Limitations & Future Work

  • Dependency on high-quality solution corpora: The method requires SFT data with complete reasoning trajectories like OpenR1 to cut out partial solutions, making it difficult to apply directly to tasks without ready-made solutions (e.g., open-ended reasoning, domains without standard solutions).
  • Concentrated on mathematical reasoning + small models: The method has only been verified on 1.5B models and mathematical competition benchmarks. Whether it scales to larger models or transfers to other verifiable tasks like code, logic, or scientific reasoning has not been fully tested.
  • Empirical prompt proportions and switching points: The choice of \(p=50\%\to 25\%\) and the 100-step switching point depend on empirical observations of entropy curves (Appendix B.6). There is no automated mechanism for determining the optimal hint curriculum; the lack of extra gains from Partial-0 suggests the curriculum lower bound needs manual control.
  • Cost of second screening: Sampling each augmented prompt 8 times for difficulty identification adds sampling overhead as the data scale increases.
  • vs Standard RLVR (GRPO/DAPO): These methods stall on hard problems due to sparse rewards and suffer from entropy collapse/pass@k damage on simple problems. QuestA does not change their rewards or updates but injects partial solution scaffolding at the input layer, maintaining capacity expansion while removing the inefficiency of sparse rewards.
  • vs Sample Diversity in SFT: While mixing problems of different difficulties is beneficial in SFT, mixing simple problems in RLVR is harmful. QuestA "lowers difficulty in place" for hard problems using partial solutions rather than introducing simple problems, avoiding this contradiction.

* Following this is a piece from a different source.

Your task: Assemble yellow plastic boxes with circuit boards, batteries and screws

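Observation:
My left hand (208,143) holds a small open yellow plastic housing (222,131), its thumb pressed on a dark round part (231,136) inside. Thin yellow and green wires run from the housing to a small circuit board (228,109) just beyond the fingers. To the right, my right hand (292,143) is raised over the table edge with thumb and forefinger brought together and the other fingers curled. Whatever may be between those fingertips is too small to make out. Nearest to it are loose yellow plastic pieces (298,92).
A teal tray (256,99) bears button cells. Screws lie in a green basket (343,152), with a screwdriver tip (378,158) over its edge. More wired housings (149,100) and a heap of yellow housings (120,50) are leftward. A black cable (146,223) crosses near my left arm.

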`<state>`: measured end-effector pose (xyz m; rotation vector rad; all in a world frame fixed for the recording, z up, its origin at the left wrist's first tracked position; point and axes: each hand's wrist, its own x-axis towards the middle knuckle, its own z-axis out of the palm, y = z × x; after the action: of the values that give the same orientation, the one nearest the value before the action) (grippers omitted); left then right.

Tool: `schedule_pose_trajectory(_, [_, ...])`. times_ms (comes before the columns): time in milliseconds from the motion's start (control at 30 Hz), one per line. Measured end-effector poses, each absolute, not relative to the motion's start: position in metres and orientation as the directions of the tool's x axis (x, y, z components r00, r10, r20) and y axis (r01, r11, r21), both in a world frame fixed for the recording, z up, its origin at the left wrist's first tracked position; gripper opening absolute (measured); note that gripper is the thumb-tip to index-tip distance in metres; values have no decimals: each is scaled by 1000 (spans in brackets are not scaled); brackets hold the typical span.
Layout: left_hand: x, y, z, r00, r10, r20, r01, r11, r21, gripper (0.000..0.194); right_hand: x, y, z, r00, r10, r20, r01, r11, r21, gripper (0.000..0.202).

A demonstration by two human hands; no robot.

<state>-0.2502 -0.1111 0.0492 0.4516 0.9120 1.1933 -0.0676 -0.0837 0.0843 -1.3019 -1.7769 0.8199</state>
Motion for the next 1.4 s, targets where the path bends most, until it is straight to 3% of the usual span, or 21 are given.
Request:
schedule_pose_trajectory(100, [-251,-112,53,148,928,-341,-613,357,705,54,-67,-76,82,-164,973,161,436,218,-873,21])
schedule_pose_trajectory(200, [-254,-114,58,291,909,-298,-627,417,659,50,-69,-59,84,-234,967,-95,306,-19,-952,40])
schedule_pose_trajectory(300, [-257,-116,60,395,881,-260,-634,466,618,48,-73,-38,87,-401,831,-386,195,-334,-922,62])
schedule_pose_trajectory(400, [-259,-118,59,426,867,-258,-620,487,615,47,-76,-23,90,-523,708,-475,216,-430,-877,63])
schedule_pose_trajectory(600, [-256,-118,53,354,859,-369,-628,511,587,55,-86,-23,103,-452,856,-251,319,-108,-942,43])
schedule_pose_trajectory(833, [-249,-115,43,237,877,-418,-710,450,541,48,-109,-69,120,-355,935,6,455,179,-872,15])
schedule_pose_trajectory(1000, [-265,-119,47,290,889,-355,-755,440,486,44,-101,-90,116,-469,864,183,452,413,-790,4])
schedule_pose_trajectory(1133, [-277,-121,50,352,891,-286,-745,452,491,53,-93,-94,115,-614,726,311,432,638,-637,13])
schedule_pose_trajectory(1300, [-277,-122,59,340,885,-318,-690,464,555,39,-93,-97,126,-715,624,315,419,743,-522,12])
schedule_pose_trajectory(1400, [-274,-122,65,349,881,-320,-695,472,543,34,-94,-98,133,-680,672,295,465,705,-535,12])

  • vs Modification of Reward/Optimization for Hard Problems: Most works that accelerate RL on hard problems change reward shaping or sampling strategies. QuestA chooses the simplest path—only changing the data—making it orthogonal to and non-invasive for any RL algorithm.

Rating

  • Novelty: ⭐⭐⭐⭐ "Input-layer partial solution injection + hint-decreasing curriculum" is simple yet targets the RLVR hard problem pain point, supported by square-root level theory.

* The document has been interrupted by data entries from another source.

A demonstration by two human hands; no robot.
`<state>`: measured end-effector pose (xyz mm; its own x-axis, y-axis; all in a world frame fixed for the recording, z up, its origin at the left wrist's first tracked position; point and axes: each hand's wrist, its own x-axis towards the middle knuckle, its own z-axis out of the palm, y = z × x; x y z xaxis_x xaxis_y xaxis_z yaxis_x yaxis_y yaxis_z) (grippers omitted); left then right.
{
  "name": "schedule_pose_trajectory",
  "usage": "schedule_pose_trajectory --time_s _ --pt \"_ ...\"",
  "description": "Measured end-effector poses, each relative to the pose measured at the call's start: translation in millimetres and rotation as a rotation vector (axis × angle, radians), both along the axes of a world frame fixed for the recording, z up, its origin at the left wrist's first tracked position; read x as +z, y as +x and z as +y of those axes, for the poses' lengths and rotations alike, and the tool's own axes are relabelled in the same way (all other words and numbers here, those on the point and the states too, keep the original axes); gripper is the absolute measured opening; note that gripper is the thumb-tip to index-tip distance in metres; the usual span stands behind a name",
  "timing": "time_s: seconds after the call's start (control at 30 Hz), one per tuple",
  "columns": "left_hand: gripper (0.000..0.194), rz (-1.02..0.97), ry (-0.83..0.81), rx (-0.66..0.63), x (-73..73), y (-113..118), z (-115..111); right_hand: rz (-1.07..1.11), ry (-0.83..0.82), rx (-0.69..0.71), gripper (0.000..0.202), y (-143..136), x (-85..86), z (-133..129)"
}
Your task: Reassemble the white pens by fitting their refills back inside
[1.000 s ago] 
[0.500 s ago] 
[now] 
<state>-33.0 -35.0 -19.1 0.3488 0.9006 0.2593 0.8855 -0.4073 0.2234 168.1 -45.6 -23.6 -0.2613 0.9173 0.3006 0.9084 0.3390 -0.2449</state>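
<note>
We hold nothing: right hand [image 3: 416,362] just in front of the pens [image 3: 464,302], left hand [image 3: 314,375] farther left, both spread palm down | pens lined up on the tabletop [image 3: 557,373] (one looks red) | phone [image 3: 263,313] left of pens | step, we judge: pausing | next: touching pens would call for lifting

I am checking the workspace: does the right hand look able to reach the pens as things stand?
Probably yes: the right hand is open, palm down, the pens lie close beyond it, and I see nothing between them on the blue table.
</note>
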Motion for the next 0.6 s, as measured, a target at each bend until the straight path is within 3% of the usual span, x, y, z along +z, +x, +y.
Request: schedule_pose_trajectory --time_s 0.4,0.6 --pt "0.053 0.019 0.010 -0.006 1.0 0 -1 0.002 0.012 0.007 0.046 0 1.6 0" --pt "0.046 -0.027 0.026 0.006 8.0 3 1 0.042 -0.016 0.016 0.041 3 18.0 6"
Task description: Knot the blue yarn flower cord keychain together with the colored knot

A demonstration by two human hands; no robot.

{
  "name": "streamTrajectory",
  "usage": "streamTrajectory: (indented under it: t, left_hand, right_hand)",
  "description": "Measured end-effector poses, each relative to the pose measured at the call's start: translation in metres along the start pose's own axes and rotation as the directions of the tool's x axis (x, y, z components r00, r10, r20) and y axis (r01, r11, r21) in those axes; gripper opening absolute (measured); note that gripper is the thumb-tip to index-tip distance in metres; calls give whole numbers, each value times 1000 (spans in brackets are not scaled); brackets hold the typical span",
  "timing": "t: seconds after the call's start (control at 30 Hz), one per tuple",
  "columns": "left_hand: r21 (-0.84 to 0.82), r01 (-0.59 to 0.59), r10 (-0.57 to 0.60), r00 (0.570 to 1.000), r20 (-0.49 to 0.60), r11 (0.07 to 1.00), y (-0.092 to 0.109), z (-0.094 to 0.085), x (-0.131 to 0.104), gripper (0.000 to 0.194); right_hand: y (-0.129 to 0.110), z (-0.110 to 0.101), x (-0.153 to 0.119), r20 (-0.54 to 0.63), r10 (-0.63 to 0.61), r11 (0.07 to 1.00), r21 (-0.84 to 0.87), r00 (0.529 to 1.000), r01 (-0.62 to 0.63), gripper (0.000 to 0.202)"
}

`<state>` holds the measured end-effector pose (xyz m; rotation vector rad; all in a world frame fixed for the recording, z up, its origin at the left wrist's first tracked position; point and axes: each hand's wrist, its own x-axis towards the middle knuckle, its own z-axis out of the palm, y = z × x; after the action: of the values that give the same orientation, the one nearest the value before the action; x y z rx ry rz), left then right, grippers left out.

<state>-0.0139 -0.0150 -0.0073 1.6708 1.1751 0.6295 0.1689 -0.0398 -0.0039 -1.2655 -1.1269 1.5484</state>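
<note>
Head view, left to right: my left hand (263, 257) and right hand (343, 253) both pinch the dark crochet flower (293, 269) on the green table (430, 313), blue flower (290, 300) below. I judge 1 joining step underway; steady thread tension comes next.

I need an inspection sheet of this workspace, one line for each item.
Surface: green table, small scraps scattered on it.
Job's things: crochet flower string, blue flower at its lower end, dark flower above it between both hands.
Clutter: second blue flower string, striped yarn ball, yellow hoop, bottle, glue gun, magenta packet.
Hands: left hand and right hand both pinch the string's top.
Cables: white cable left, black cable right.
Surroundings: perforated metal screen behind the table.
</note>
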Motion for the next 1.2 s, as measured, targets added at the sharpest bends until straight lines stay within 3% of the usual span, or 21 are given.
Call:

  • Experimental Thoroughness: ⭐⭐⭐⭐ Multiple benchmark SOTAs + curriculum/data source ablations + no-hint generalization and pass@k analysis are relatively complete, though limited to 1.5B and the mathematics domain.
  • Writing Quality: ⭐⭐⭐⭐ Clear logic from motivation to theory, method, and experiments; controlled experiments provide a solid foundation.
  • Value: ⭐⭐⭐⭐⭐ Plug-and-play, open-sourced process, allowing a 1.5B model to match 32B models; high practical value.